The tragedy of Newtown Connecticut may lead us to ponder not just gun control but also the intersection of gun control and mental illness. Here is a clip from David Berreby:
One consequence of mass killings like this week’s horror in Newtown, according to reporting by Kristina Fiore, is this: Involuntary commitments of mentally ill men will increase for a while. To which I can only say: Terrific. I hope they triple. Yes, it’s obvious that we need to reduce unstable men’s access to guns (because guns greatly amplify the damage that a killer can inflict in a few seconds or minutes). But it’s also obvious that we should be trying to reduce their access topeople, and increase their access to serious help.
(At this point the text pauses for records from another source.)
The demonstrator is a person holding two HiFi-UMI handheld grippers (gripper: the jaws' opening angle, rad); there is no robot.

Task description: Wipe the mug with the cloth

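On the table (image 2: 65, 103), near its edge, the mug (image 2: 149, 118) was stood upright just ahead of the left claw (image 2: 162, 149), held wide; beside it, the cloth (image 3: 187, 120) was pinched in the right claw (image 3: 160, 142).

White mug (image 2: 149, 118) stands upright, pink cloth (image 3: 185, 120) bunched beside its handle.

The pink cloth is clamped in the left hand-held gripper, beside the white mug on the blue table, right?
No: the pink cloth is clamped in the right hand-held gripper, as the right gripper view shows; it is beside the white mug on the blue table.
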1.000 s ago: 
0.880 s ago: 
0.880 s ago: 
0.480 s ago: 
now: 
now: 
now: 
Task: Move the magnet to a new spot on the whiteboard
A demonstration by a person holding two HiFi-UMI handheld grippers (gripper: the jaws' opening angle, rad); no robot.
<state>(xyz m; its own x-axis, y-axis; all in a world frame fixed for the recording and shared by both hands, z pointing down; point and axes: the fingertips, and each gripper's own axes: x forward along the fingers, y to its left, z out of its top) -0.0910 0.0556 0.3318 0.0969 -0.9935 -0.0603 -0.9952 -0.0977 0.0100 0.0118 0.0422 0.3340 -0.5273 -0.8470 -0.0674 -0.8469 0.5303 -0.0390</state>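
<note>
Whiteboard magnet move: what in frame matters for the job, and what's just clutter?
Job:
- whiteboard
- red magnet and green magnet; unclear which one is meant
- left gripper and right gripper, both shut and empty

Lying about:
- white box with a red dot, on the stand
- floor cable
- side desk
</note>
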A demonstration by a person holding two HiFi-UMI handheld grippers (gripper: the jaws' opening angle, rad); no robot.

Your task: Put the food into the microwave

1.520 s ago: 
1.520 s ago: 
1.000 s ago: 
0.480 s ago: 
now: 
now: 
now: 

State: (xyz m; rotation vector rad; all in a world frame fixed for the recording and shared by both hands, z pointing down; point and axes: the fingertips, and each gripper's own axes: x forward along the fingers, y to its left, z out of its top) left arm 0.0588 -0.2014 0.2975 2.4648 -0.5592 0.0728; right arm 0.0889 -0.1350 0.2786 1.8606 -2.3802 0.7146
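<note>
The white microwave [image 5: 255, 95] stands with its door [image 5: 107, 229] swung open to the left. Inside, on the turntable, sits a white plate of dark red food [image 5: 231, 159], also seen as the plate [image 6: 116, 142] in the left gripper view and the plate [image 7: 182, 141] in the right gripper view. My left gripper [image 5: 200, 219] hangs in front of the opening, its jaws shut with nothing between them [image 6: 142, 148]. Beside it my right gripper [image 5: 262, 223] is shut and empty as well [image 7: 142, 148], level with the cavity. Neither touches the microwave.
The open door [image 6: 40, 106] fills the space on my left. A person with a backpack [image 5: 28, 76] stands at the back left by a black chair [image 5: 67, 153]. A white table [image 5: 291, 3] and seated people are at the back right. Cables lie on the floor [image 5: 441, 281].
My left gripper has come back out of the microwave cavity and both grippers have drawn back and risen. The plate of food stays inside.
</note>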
Because even if we can get a handle on assault weapons and military pistols, there will still be knives, fertilizer and poison.
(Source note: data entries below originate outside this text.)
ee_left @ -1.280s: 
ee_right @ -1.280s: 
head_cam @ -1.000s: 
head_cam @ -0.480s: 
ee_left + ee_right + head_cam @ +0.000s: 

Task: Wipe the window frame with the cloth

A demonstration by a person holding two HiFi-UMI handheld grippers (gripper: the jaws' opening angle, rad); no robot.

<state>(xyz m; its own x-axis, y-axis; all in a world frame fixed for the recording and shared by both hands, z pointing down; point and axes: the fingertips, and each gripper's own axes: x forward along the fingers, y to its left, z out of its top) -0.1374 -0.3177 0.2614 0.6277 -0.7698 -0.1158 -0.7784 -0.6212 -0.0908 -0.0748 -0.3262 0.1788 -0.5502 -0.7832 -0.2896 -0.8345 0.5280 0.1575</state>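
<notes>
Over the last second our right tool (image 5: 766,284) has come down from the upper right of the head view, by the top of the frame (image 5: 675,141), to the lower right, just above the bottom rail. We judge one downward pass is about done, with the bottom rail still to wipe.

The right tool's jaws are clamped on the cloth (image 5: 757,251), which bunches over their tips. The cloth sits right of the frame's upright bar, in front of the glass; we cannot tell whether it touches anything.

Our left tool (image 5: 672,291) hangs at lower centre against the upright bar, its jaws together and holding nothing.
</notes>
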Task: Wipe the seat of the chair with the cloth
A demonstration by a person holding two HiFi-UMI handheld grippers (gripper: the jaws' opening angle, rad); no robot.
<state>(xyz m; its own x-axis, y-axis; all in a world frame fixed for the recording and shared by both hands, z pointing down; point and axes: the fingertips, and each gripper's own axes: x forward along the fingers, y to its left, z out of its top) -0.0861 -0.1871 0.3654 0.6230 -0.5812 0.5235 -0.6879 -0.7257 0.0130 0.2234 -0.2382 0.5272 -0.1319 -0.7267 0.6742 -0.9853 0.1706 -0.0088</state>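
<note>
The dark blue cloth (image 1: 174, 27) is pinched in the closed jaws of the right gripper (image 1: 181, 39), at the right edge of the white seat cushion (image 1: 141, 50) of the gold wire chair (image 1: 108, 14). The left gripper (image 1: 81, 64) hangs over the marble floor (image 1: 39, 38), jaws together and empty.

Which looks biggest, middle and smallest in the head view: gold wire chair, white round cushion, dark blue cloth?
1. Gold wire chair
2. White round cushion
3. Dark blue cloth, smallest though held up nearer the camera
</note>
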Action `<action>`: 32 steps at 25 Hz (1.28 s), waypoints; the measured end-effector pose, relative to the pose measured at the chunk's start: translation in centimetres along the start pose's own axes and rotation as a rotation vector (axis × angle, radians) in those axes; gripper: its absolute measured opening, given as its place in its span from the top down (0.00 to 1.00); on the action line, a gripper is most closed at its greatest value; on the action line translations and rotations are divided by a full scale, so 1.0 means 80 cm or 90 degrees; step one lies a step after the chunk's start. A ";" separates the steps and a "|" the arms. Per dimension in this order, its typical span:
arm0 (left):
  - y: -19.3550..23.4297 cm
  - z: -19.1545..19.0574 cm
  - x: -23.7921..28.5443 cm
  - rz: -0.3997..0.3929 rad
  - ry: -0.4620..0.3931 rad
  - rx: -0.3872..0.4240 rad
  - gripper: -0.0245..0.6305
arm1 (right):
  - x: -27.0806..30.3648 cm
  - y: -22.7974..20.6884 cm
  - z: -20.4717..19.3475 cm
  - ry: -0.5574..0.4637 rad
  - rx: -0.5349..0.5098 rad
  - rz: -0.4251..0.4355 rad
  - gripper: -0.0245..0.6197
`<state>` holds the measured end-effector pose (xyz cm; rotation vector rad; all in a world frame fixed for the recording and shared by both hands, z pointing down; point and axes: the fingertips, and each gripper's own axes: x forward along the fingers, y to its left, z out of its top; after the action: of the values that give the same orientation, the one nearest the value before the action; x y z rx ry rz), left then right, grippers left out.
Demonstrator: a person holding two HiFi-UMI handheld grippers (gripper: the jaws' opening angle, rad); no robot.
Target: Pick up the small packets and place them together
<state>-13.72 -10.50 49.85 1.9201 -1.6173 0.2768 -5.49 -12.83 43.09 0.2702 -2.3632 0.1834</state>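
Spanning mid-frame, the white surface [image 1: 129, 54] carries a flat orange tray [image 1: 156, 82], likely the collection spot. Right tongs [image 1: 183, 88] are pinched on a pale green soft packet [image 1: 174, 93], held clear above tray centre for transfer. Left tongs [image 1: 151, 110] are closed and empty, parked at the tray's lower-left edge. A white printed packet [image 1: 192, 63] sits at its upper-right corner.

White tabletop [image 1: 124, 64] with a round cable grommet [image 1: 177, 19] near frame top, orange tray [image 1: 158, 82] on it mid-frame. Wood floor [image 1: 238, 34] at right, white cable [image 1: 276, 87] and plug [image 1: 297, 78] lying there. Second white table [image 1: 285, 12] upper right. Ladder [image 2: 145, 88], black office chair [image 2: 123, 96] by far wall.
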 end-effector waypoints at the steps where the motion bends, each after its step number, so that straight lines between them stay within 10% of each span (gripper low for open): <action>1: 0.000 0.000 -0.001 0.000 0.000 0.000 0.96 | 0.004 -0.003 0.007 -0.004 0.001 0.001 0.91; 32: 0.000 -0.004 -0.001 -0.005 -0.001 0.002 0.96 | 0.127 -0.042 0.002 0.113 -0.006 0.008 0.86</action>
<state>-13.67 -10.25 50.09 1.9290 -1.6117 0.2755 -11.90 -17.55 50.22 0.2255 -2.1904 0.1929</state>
That some of the myths used by the pro-gun lobby need debunking:
MYTH #1: More guns don’t lead to more murders.
MYTH #2: The Second Amendment prohibits strict gun control.
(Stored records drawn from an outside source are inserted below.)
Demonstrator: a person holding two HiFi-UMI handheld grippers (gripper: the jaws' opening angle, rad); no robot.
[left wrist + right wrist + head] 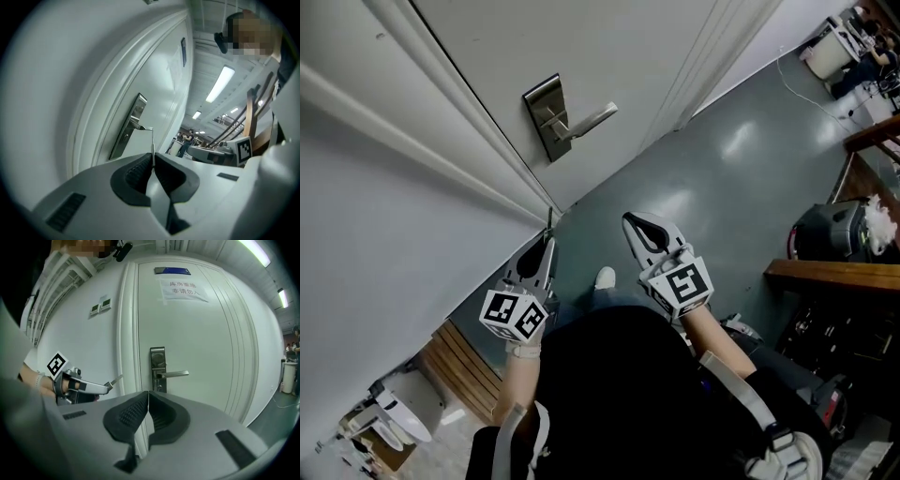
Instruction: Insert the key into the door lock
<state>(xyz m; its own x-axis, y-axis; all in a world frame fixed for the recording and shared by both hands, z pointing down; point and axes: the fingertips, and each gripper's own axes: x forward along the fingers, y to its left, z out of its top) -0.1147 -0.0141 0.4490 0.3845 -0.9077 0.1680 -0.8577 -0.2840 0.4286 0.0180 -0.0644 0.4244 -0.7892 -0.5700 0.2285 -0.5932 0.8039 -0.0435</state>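
Observation:
A silver lock plate (546, 114) with a lever handle (591, 120) sits on the white door (609, 47). My left gripper (548, 236) is shut on a thin metal key (152, 140), whose blade points toward the lock plate (131, 126) from some distance. The right gripper view also shows this gripper (110, 386) and the key (116, 379) left of the door frame, apart from the lock plate (158, 367). My right gripper (632, 223) hangs lower, in front of the door. Its jaws (148, 392) are shut with nothing between them.
A paper notice (183, 289) is stuck high on the door. A wooden shelf (830, 272) carrying a black round appliance (834, 230) stands at the right. Wooden slats (464, 361) lie at the lower left. The white wall (384, 216) runs along the left.

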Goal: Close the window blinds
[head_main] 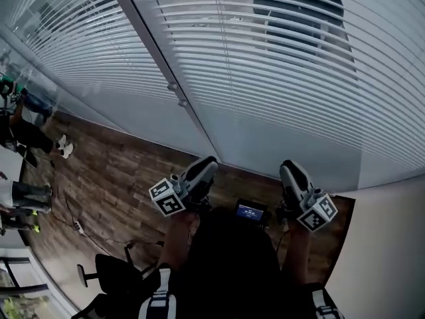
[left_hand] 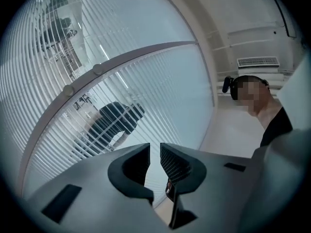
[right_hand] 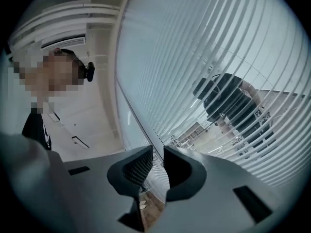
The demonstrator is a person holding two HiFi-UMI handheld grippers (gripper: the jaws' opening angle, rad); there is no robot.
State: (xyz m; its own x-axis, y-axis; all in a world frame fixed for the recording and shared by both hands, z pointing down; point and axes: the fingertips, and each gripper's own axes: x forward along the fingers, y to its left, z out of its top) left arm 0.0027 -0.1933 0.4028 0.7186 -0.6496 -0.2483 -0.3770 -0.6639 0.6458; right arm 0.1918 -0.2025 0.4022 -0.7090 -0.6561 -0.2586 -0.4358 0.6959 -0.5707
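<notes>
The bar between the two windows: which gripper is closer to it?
Left. The left gripper is just below the bar's bottom end. The right gripper is off to the side, in front of the right-hand blinds.

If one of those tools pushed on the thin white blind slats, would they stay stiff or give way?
The slats look long and very thin, so they would probably flex and sway rather than resist. Gaps show between them, so they likely hang loosely and weigh little. A hard pinch might kink one.
</notes>
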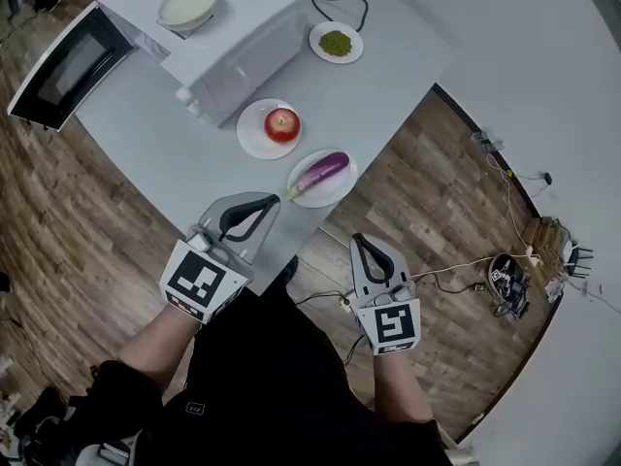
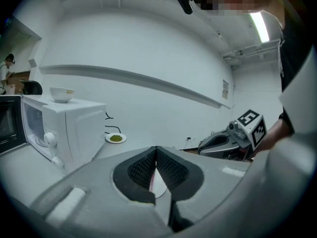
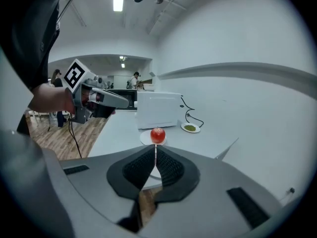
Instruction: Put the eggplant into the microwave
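Door open, the microwave (image 1: 243,42) stood at the far left corner of the table (image 1: 408,61) as the left gripper (image 1: 272,204), jaws pressed together on nothing, hovered at the near edge, the closer of the two to the eggplant (image 1: 322,173). The glossy purple eggplant lay on a white plate (image 1: 335,194) by that edge, its green stem toward the left gripper and its long axis slanting away to the right. The right gripper (image 1: 360,241), likewise closed and empty, hung beyond the table's edge.

– How is the light?
– Bright, even, from ceiling strip lights (image 3: 118,3); soft shadows on the white table (image 1: 398,27)
– Sharpness?
– Head view crisp; gripper views curve into dark round edges, and the left gripper (image 2: 156,152) looks soft up close
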A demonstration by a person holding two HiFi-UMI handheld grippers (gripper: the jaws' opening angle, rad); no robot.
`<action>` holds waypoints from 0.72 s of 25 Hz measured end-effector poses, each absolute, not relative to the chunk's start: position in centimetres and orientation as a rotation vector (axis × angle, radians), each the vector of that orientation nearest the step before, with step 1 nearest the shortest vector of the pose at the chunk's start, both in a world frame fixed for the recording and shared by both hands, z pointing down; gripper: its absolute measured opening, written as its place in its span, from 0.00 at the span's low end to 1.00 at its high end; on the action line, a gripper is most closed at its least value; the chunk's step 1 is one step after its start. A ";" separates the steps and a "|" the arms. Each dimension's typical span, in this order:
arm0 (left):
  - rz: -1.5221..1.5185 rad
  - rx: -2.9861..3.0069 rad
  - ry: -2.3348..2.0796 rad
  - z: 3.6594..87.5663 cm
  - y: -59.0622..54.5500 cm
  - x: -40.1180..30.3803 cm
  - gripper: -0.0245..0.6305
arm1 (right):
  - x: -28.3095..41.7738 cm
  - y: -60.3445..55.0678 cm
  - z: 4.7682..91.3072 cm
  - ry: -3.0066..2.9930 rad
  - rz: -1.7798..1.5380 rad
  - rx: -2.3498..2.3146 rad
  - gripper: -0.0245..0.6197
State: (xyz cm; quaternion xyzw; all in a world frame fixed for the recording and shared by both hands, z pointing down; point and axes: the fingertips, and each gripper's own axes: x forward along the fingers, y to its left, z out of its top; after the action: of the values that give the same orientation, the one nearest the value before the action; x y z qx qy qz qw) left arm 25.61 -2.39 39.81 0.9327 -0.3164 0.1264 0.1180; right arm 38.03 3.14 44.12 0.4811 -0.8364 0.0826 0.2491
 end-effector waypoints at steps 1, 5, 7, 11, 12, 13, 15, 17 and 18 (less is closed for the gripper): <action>0.375 2.722 -0.923 40.5 -2.7 25.6 0.05 | 38.0 2.9 44.6 -2.262 0.184 1.284 0.07; 0.398 2.711 -0.919 42.8 -3.6 26.2 0.05 | 38.0 1.9 46.9 -2.221 0.099 1.205 0.07; 0.405 2.707 -0.905 43.8 -3.6 26.7 0.05 | 37.8 1.6 47.8 -2.223 0.082 1.172 0.07; 0.427 2.695 -0.881 45.4 -3.5 27.5 0.05 | 37.6 0.9 49.4 -2.200 0.014 1.099 0.07; 0.430 2.694 -0.878 45.7 -3.6 27.6 0.05 | 37.5 0.7 49.8 -2.197 -0.005 1.078 0.07; 0.435 2.695 -0.877 46.0 -3.8 27.7 0.05 | 37.3 0.6 50.3 -2.198 -0.020 1.055 0.07; 0.447 2.699 -0.878 46.5 -4.1 27.6 0.05 | 37.0 0.4 51.4 -2.204 -0.036 1.001 0.07; 0.465 2.712 -0.877 47.0 -4.5 27.5 0.05 | 36.8 0.4 52.5 -2.202 -0.060 0.944 0.08; 0.474 2.721 -0.877 47.3 -4.7 27.5 0.05 | 36.8 0.4 53.1 -2.193 -0.076 0.917 0.08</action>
State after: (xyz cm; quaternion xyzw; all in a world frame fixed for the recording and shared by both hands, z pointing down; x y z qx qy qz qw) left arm 27.49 -4.68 47.28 0.9320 -0.3004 0.1623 0.1216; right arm 36.80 0.35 53.08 0.3577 -0.8558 -0.0297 0.3724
MYTH #3: State-level gun controls haven’t worked.
MYTH #4: We only need better enforcement of the laws we have, not new laws.
MYTH #5: Sensible gun regulation is prohibitively unpopular.
And from Emily Bazelon at Slate:
So I wonder: Could this shooting be the one that shakes us out of our deadly paralysis about the twin problems of limitless access to guns and untreated mental illness? Or could this, in combination with the shootings at the Aurora, Colo. movie theater last summer, and Arizona spree that seriously injured Rep. Gabrielle Giffords, finally change how Americans think and legislators act about guns? I single those tragedies out because we know that James Holmes, the alleged Aurora shooter, and Jared Loughner, convicted and sentenced to life for the mass deaths in Arizona, were schizophrenic men in their early 20s who weren’t in treatment and who had easy access to semi-automatic weapons and rapid-fire ammunition. Also on this list,Seung-Hui Cho, who massacred 32 people at Virginia Tech in 2007 while he was a student there. Now we’re hearing about the reclusive 20-year-old Adam Lanza, who kept to himself so much in high school, his former classmates say, that they kind of overlooked what some of them thought was Asperger’s syndrome, and which may turn out to be another disorder. “I think he went so unnoticed that people didn’t even stop to realize that maybe there’s actually something else going on here—that maybe he needs to be talking or getting some kind of mental help,” one former classmate told the New York Times.
The cost of this definition of freedom is too high: That’s the point advocates for gun control make, over and over again. If this lesson sunk in, maybe we’d take seriously the results in Australia, where a massacre of 35 people led to a 1996 ban on semi-automatic and automatic rifles and shotguns. (Adam Lanza had the first, according to reports.) Australia also started a mandatory buy-back program for the weapons it banned. A drop in the firearm homicide rate and the firearm suicide rate followed, according to some research. There are other, smaller fixes, a by now familiar list: Bring back the ban on assault weapons, which Congress allowed to expire in 2004. Ban the sale of rapid-fire ammunition. Quit letting people buy weapons at gun shows without background checks. That alone could help keep guns out of the hands of some people who are mentally ill and not getting treated.